• **What the exercise asks**
Every line below between the line holding "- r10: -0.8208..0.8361" and the line holding "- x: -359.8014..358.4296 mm", inclusive, should be repeated exactly, and all other lines omitted.

Stored dataset items:
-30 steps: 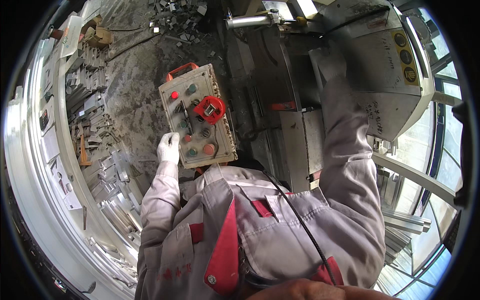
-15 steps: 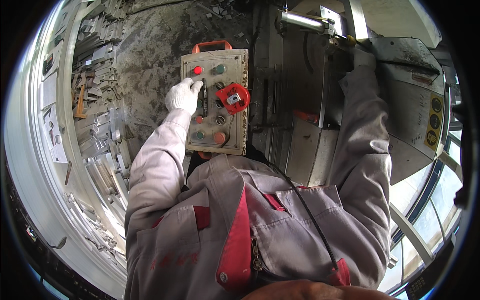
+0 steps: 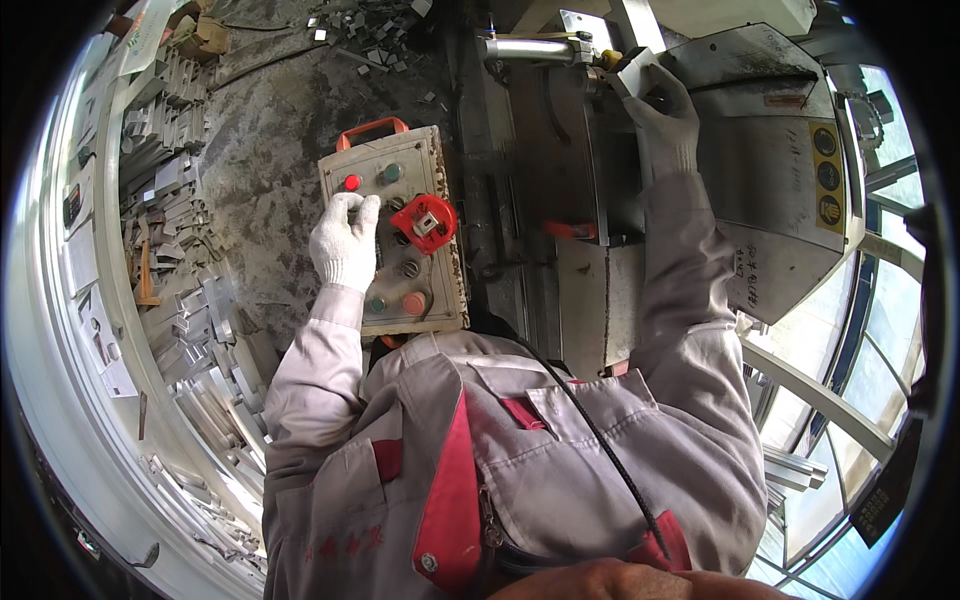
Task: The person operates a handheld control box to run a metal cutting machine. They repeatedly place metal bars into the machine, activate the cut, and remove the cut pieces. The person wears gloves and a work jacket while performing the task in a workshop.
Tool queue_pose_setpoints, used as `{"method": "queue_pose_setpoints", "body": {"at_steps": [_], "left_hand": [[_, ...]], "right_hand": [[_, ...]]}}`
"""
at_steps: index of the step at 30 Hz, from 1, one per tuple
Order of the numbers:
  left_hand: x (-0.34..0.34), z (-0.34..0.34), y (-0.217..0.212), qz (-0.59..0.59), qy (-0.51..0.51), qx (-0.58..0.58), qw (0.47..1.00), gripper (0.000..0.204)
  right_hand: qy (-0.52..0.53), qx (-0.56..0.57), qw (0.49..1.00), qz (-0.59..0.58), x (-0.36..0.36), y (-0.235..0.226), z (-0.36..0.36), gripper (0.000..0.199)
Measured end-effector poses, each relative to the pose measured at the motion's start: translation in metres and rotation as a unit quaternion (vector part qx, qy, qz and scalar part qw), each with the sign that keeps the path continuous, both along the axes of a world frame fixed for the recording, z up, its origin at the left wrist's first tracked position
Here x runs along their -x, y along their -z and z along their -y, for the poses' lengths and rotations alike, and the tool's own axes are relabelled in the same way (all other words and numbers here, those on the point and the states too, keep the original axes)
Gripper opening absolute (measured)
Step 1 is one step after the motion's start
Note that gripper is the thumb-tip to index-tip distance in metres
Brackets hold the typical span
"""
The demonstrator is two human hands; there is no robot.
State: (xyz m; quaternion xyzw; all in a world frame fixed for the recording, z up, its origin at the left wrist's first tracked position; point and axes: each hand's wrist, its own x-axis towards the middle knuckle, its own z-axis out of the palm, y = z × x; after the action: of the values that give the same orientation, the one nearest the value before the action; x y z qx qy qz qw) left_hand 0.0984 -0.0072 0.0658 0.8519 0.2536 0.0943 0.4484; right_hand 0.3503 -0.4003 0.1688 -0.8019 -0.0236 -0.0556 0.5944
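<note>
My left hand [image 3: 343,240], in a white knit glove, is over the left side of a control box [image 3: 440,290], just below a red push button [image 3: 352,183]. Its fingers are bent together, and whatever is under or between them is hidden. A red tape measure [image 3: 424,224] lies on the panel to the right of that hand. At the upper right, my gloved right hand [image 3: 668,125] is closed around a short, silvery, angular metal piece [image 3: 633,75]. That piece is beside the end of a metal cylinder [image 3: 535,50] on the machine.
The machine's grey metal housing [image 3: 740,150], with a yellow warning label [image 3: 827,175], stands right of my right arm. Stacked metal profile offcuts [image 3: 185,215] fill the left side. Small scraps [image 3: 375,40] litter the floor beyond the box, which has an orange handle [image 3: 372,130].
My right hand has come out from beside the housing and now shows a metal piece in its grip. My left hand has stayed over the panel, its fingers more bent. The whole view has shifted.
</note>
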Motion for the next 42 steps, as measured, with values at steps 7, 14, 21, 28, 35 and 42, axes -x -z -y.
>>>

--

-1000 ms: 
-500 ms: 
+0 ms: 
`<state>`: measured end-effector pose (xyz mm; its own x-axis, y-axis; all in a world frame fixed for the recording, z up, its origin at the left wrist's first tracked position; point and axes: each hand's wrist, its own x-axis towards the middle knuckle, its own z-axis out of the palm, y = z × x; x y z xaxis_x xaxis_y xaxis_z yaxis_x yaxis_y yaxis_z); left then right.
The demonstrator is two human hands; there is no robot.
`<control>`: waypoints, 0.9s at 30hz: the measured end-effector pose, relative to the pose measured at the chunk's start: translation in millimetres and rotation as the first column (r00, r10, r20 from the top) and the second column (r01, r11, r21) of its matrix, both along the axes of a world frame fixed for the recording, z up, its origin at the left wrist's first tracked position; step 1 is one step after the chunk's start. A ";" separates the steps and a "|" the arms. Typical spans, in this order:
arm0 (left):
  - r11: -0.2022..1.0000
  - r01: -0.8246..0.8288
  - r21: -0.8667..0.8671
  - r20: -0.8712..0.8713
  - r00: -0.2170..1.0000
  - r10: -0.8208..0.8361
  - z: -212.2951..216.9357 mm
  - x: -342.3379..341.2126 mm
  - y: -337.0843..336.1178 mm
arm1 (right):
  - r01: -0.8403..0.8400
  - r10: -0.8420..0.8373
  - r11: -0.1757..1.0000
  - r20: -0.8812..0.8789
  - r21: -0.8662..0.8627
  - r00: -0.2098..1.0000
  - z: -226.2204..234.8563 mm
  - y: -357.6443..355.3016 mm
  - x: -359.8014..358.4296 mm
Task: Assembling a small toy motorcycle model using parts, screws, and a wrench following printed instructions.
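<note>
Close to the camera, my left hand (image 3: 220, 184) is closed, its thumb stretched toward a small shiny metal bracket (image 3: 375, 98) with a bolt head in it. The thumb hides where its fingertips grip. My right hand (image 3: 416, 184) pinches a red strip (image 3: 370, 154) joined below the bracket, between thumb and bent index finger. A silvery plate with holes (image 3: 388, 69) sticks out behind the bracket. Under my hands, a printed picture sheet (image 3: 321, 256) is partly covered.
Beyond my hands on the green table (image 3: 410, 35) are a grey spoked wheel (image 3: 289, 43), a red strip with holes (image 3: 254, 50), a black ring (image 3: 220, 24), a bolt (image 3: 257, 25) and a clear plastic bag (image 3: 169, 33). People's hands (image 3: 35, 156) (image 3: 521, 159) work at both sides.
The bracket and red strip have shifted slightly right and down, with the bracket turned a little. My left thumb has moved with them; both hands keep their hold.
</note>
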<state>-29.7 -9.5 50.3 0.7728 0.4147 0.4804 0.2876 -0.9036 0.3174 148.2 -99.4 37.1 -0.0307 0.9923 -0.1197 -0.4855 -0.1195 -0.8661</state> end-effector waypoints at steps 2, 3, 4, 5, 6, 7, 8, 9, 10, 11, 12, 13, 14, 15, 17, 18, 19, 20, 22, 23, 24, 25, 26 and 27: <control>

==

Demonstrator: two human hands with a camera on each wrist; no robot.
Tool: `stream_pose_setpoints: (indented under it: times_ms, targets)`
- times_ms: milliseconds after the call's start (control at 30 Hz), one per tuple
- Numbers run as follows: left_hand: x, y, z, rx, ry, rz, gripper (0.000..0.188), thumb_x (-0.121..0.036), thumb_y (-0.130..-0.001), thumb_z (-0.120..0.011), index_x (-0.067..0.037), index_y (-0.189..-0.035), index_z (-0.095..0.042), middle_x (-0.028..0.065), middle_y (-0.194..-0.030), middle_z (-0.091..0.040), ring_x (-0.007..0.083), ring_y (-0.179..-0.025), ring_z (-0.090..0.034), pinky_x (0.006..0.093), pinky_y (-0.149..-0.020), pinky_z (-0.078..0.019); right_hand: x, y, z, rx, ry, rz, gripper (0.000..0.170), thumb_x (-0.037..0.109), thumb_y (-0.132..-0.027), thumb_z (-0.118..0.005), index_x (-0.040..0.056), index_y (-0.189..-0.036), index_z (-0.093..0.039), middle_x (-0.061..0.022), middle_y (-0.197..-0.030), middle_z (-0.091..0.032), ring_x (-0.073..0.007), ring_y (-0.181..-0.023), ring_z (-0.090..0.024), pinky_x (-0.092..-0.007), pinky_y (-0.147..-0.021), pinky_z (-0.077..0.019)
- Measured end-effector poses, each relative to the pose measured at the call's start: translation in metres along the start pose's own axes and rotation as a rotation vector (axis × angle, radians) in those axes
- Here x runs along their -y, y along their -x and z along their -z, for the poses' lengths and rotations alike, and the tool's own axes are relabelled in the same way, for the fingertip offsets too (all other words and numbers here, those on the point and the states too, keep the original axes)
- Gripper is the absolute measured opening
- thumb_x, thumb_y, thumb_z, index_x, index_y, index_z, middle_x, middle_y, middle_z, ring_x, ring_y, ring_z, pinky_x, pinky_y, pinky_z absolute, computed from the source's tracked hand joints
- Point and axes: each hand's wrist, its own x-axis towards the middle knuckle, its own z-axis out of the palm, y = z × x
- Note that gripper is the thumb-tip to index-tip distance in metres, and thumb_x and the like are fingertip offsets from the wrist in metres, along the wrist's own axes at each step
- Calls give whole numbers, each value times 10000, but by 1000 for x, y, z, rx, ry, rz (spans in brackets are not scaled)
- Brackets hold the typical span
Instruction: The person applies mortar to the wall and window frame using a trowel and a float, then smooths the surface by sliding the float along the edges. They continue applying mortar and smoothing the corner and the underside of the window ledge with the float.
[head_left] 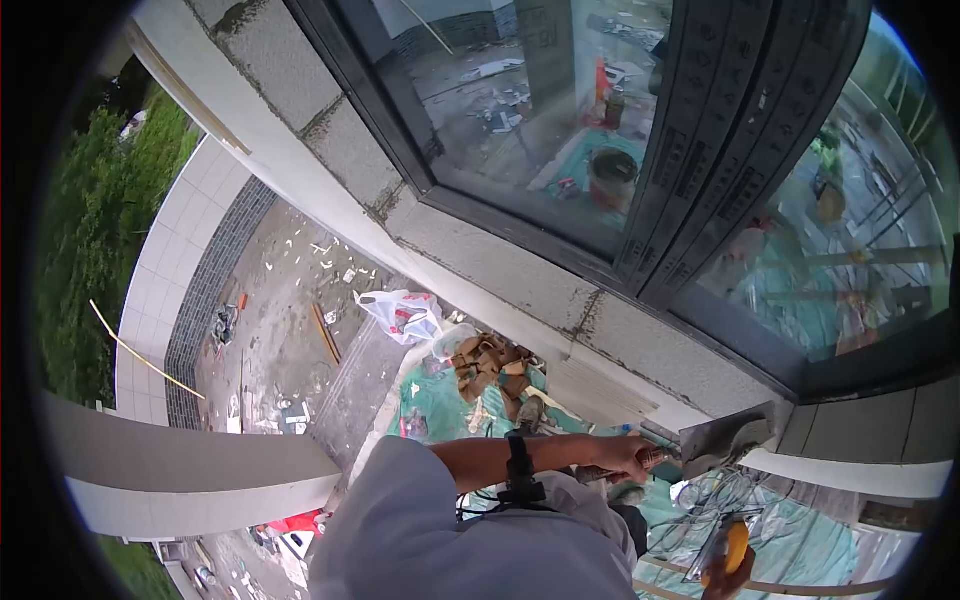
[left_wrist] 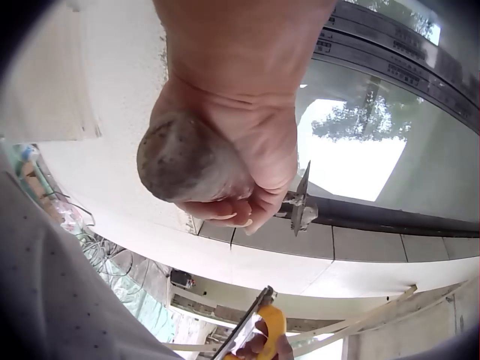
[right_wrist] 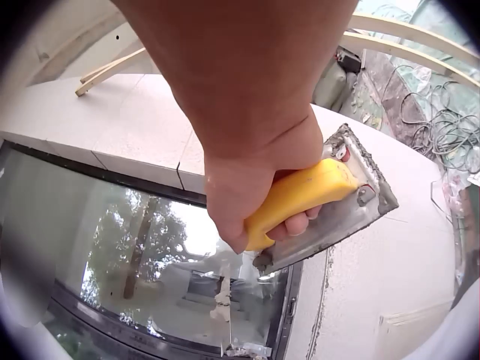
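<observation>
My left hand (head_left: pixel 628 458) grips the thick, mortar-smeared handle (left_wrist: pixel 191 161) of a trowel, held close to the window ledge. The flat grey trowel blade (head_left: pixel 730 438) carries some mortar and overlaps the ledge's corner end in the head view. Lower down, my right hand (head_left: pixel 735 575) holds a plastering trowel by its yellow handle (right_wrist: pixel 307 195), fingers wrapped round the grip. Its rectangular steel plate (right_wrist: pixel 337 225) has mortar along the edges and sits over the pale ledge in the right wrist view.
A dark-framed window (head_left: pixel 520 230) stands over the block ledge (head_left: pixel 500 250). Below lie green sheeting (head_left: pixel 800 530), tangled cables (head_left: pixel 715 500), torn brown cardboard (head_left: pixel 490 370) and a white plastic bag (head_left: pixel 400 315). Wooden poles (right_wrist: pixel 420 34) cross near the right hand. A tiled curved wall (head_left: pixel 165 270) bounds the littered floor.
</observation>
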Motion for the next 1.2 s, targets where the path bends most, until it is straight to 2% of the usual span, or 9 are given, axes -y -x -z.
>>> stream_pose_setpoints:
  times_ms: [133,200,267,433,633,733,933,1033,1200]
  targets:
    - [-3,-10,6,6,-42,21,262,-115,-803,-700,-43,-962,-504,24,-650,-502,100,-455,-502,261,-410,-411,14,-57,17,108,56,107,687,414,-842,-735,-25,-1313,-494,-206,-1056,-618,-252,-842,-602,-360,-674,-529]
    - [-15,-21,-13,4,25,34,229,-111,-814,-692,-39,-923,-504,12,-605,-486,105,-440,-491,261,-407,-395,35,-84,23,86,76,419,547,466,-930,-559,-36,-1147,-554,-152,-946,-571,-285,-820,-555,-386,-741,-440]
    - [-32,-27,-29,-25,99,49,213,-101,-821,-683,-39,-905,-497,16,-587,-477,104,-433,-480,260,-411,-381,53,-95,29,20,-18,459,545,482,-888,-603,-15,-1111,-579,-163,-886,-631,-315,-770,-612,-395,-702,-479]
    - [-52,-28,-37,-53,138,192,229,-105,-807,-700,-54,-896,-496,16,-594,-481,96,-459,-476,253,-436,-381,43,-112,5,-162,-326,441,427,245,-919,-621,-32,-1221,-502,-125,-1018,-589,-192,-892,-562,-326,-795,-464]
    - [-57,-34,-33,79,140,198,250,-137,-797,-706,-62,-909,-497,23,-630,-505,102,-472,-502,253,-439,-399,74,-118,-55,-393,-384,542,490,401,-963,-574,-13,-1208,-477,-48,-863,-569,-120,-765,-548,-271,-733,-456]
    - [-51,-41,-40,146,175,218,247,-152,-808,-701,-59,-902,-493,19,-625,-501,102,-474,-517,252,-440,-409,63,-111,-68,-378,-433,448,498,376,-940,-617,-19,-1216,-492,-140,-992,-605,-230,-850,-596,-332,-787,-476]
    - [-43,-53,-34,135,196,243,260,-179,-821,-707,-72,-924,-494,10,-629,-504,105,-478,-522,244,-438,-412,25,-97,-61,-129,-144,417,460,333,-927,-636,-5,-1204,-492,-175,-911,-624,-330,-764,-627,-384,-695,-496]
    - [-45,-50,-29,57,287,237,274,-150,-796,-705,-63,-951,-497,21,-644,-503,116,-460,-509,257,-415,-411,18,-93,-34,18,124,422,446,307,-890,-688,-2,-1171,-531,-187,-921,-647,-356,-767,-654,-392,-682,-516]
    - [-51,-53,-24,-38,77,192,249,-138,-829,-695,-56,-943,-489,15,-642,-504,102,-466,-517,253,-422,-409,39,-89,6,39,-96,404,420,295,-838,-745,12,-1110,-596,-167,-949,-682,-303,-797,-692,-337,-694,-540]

• **Written solution**
  - r10: -0.8208..0.8361
  - z: -212.2951..216.9357 mm
  - x: -342.3379..341.2126 mm
  - y: -337.0843..336.1178 mm
arm1 (right):
  - r01: -0.8403..0.8400
  - r10: -0.8420..0.8373
  - r11: -0.1757..1.0000
  - r20: -0.8812..0.8789
  - r21: -0.8662..0.8627
  - r00: -0.2098..1.0000
  - z: -226.2204..234.8563 mm
  - y: -357.6443..355.3016 mm
  - x: -359.8014..358.4296 mm

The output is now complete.